I think I misunderstood your setup a little; I thought the signs were their own hardware with their own IP addresses. If they’re just screens of the windows machines it’s a little simpler. You actually can set it up so that machine can see the LAN but never the internet, just by setting it with a static IP configuration with no gateway set. Then you have to go VPN to some other machine on its network, and then hop from there to the local-LAN-only machine that’s hooked to the signs.
I actually forgot until just right now, but one time when I had this problem, I set up a Chromebox which was set to display a web page in full-screen mode, and used an extension which auto refreshed the page every few minutes, and then set up the web page to look exactly how I wanted it to (I used a Google Docs static export of a spreadsheet page, so I could automatically gather the right data from formulas and then futz around with the spacing and sizing and etc until it looked the way I wanted it to). You could do a similar thing, with a page that was served from some other place on your LAN. Then, the signage machine itself would never need to be accessed remotely or have any access to the internet; you could just unset the gateway, and periodically or automatically update the page that was getting served from the other machine without needing to touch the signage machine.
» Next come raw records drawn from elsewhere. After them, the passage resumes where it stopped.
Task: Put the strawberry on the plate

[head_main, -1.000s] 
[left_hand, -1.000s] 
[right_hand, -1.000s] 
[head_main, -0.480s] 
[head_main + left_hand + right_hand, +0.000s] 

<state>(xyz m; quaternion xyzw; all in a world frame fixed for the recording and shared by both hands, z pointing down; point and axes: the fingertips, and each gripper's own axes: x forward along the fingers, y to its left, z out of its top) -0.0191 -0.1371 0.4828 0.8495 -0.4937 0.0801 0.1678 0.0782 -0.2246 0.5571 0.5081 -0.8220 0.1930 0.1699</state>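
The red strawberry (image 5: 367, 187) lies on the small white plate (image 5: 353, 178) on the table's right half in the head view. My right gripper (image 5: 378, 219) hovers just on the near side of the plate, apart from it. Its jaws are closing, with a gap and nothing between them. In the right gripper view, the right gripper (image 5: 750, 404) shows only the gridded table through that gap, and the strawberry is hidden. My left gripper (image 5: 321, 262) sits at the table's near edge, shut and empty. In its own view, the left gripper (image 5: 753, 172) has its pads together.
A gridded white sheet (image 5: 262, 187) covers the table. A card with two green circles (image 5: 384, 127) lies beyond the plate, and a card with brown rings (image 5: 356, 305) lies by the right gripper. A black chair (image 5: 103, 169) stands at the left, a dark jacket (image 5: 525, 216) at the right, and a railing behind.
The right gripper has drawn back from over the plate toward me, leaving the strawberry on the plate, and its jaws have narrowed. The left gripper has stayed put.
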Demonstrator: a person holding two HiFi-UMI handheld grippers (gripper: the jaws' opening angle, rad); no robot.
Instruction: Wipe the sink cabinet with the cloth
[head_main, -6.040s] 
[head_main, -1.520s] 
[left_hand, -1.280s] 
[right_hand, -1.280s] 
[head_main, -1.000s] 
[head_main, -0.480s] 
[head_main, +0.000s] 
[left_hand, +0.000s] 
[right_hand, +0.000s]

Anyway good luck, hope all this gives you some ideas. Probably your IT department will have specific ideas how they want to set it up anyway, but going into it with things a little thought through might help yes.
Heh, the first Lemmy post I saw after checking your message: https://lemmy.today/post/4080156
I may have been a little unclear- but you got the idea about the setup. It’s actually both- the displays area their own hardware with their own IP, which I access for scheduling power and what not - but the image comes from the Windows machine.
Thanks again- I really like your idea about the main machine not having a gateway set. I’ll propose that to them- Although if that requires another machine on that network, local to the signage, it starts to look like a PiKVM might be a simpler option.